# bad
gse(date = "1977-05-25")
# good
get_salmon_escapement(date = "1977-05-25")Function Design Best Practices
Why Function Design Matters
Good function design reduces cognitive load for you and your users. The Tidyverse design guide offers a few core principles:
- Programming is a task performed by humans
- Reduce cognitive load with consistent design
- Make your functions and systems composable
- Think about others who are not like us
Today we will refactor our fishr functions with these principles in mind.
Naming Conventions
Some general guidelines:
- Use verbs to ascribe an action
- Use consistent style (e.g.,
snake_case) - Consider short prefixes to unify package functions
- Don’t be afraid to be verbose
- Avoid conflict with existing functions
Naming in fishr
Our functions follow these conventions:
cpue()– short but domain-standard abbreviationbiomass_index()– descriptive, easy to predict
Pure Functions vs Side Effects
A pure function produces the same output for the same input and has no impact on anything outside itself. Pure functions are easier to test and reason about.
A function with side effects interacts with the outside environment (writes files, prints messages, modifies global state).
Annotating our cpue function
Let’s look at cpue() as it stands at the end of Day 1:
cpue <- function(catch, effort, gear_factor = 1, verbose = FALSE) {
# Side effect: prints a message
if (verbose) {
message("Processing ", length(catch), " records")
}
# Pure calculation
raw_cpue <- catch / effort
raw_cpue * gear_factor
}The calculation itself (catch / effort * gear_factor) is pure. The message() call is a side effect – it interacts with the outside environment.
Package-wide options
Sometimes it is helpful to turn off these side effects. R has a global key-value store called options() that packages can use for user-configurable defaults. You interact with it using two functions:
# Set an option
options(fishr.verbose = TRUE)
# Get an option (with a fallback default)
getOption("fishr.verbose", default = FALSE)By convention, package options use the package name as a prefix (fishr.verbose, not just verbose) to avoid confusion with other packages.
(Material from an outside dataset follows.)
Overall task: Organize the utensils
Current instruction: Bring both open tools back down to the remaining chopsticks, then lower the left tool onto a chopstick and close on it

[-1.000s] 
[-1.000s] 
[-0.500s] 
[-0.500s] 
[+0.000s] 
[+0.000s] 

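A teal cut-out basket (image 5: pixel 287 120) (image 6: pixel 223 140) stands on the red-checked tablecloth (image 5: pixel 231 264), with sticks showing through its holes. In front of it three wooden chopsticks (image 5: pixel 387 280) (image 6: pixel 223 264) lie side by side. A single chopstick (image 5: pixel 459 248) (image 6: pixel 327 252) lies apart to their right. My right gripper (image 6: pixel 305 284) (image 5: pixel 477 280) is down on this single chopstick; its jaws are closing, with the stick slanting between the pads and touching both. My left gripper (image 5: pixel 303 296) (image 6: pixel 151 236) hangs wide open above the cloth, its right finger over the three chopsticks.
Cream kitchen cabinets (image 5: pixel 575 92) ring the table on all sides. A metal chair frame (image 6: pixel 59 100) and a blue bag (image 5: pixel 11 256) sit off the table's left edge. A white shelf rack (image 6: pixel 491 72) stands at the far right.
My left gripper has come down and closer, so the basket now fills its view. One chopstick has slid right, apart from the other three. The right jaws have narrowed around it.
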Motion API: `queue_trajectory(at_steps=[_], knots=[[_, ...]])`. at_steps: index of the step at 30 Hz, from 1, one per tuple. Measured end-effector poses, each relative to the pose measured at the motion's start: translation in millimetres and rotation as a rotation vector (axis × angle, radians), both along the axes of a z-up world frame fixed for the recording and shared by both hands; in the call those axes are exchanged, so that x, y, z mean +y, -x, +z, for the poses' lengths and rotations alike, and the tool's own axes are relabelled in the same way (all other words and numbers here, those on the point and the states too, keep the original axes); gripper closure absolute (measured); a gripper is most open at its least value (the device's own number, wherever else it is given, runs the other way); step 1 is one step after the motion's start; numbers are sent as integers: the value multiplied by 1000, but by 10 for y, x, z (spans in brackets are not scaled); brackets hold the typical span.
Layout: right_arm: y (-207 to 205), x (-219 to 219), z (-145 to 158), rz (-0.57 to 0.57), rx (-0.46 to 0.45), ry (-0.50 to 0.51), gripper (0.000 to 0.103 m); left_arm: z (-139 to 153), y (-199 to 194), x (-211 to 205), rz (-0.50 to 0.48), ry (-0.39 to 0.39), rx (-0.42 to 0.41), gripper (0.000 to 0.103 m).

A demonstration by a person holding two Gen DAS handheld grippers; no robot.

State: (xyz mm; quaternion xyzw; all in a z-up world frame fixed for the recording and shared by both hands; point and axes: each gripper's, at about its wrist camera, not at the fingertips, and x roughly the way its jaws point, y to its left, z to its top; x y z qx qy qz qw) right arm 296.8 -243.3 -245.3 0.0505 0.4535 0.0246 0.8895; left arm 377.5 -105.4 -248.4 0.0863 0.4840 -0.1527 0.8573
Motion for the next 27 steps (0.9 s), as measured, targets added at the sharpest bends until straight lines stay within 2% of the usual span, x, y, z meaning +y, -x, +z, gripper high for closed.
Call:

We can use getOption() directly in the function signature. This makes the option visible to the user (they’ll see it in ?cpue) and keeps the function body cleaner:
cpue <- function(
catch,
effort,
gear_factor = 1,
verbose = getOption("fishr.verbose", default = FALSE)
) {
if (verbose) {
message("Processing ", length(catch), " records")
}
raw_cpue <- catch / effort
raw_cpue * gear_factor
}Now users can set options(fishr.verbose = TRUE) once and any fishr function that uses this option will pick it up, no need to pass verbose = TRUE every time. But users can still override it per-call:
cpue(1, 5, verbose = TRUE)Bad side-effect examples
Avoid functions that silently affect the user’s environment:
# DON'T do this -- writes a file without asking
bad_cpue <- function(catch, effort) {
result <- catch / effort
write.csv(data.frame(cpue = result), "cpue_log.csv")
result
}
# DON'T do this -- changes global options
bad_summary <- function(x) {
options(digits = 2)
summary(x)
}The first function leaves behind a file the user likely didn’t ask for, and is doing two things at once - writing a file and returning the result. Functions that are called for their side-effects are ok (eg. write.csv(), plot(), etc) but should only be called for their side effect. They should usually return their input value. Sometimes they return a path (eg. if writing a file), or NULL.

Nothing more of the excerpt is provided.